We heard this quite often in various sessions. Possessing a growth mindset is imperative in the uncertainty of the current state of the economy. Ongoing skill acquisition is critical to remain professionally relevant. Much more so than reading the occasional trade article or obtaining a company-mandated certification.
Nimble is the new black
As connectivity and automation increase, and as the expectations of younger generations change, event leaders must be prepared for nimble and constant adaptation if they hope to grow with any consistency.
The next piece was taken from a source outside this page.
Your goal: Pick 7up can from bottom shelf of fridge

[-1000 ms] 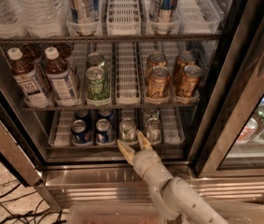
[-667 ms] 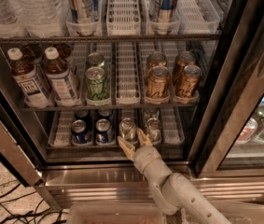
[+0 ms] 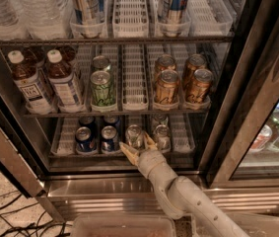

Not to be conflated with speed, haste, or prescriptive busyness as I’ve experienced at times at various organizations, the pandemic was the ultimate litmus test for many – with no better example than Coursera.
During their session Never stop learning, virtually, Leah Belsky, Chief Revenue Officer at Coursera, told Kaltura’s Senior Director of Product Marketing Samuel Thompson, Senior Director of Product Marketing, how Coursera quickly recognized a big shift in the corporate marketplace and immediately transformed from a content company to a full skills platform. Pre-Covid, corporate leaders were primarily focused on enabling learning as a benefit to the overall corporate culture. The landscape quickly shifted to place much greater on specific skills and job preparation for the short term and future mapping those to ROI and business goals.